I've seen several people ask for advice on stuff, I figuared this would be a good time for me to try it out.
About 3 months ago I moved out of my apartment because my girlfriend was going to college and it was too much for her having to work and do college full time, also my best friend since third grade was homeless and he needed a place to stay until he and his girlfriend could find a place of there own, so I did what I felt I had to do, even though It sucked for me, we moved out, and they moved in for the remainder of the lease. Since then things have gone to total shit, I haven't felt this depressed and hopeless since highschool. (Just to give you an idea of shitty things have been. I never got a single thankyou from my friends or my girlfriend, and a month ago, while my girlfriend and I were discussing how bad things are said, "We should have stayed in the apartment, why did you make us move out?" We nearly broke up over her stress, and now I was being blamed for everything)
anyhoo...
I do sound for the local news, and commercial dubs for a tv station. I like the job but I have to be at work by 5:00 am. Afterover a year I am getting very worn out and since moving out of the apartment I make mistakes nearly every day. Nothing major, but the News Anchor is getting pissed. This morning I played the wrong music for the close (I forgot to switch tracks durring a commercial break).
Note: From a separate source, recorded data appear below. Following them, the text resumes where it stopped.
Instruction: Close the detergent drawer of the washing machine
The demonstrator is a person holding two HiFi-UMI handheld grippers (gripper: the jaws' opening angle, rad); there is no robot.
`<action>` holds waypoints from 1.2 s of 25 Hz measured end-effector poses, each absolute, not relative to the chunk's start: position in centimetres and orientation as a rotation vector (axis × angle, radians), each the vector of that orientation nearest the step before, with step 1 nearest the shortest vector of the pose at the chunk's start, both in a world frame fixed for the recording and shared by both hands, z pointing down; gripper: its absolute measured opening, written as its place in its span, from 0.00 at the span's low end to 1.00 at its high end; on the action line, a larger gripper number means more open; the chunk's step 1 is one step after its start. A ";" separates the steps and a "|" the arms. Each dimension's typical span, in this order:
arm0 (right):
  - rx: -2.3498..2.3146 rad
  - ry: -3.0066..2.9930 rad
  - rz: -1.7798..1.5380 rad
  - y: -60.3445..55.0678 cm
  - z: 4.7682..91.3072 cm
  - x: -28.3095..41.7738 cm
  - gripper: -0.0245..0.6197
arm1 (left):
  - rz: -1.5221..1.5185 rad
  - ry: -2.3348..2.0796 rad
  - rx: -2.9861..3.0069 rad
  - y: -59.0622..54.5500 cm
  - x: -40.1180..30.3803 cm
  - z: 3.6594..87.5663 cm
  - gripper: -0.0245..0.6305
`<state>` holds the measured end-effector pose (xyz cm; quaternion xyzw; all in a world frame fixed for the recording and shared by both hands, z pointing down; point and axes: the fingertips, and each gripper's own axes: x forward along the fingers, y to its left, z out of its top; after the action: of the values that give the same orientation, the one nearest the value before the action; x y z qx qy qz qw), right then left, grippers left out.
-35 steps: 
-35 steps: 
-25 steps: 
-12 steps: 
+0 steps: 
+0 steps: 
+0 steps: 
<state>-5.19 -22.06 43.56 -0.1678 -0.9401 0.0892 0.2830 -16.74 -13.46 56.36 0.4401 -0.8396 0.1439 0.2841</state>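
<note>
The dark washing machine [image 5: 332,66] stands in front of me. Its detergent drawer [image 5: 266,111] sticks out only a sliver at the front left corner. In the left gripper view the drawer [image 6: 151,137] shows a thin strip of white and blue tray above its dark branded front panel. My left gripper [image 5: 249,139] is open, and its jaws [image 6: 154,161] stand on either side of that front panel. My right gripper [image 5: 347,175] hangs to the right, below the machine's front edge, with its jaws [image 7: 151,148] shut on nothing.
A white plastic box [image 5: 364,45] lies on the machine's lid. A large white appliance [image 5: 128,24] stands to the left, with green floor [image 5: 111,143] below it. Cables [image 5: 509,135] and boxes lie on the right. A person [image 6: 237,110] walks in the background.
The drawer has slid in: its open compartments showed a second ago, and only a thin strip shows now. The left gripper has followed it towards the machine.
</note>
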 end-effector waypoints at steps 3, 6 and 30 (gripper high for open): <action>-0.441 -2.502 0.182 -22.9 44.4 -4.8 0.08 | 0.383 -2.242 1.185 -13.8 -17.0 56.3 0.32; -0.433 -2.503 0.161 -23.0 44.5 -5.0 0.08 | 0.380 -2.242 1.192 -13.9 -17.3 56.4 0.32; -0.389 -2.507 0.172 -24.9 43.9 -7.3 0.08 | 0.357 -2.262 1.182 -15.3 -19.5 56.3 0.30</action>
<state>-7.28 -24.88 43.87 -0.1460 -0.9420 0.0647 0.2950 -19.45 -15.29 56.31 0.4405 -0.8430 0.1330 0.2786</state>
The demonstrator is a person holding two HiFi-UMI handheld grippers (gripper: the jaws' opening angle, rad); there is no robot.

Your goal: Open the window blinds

It ended at the right time, but she came in while I was out of the room and said "My god, how hard is it to play the right music at the end, it isn't rocket science." Obviously it doesn't feel good to have that said about you.
I have the most hours (just 2.5 hourseshort of fulltime though ), and by far the best pay that I have ever had. I have a major hospital bill coming, and my current living situation sucks. I am renting a tiny room out at my aunts place to sleep, and renting a tiny room at my parents place for my computer and stuff. I need the money but I don't know if it's worth doing if it makes me feel so bad nearly everyday.
I have started looking for another job already, but the hours are always too short, and the pay is always too low. I need to get out of my current living situation, and there is no way I will be able to without getting paid at least the same amount as I do here. I don't even know what kind of job I would want, plus this place is very short staffed right now, and I don't want to cause future stress on my friends here, which they most definitly will if I quit.
so to recap:
I can't stand the hours here, the feeling of worthlessness everytime I make a mistake, and some of the practices here
I can't ditch my friends here to pick up my slack, I need this job to get me out of my shitty living situation, I haven't found a job that even comes close to the pay and the hours here. And will moving to an aparment make things better, or is that just going to completely stop me from being able to quit until I get so sloppy at work they fire me, leaving me in a whole new pile of troubles.
what do I do, what dooo I doooo.
oh....and it's so dry here at work, that evertime I touch anything metal, (tape decks, soundboard, doorknobs) I get a nasty static shock. I counted 34 shocks last friday. 15 of those were before 7:00 AM. That right there is almost enough to quit.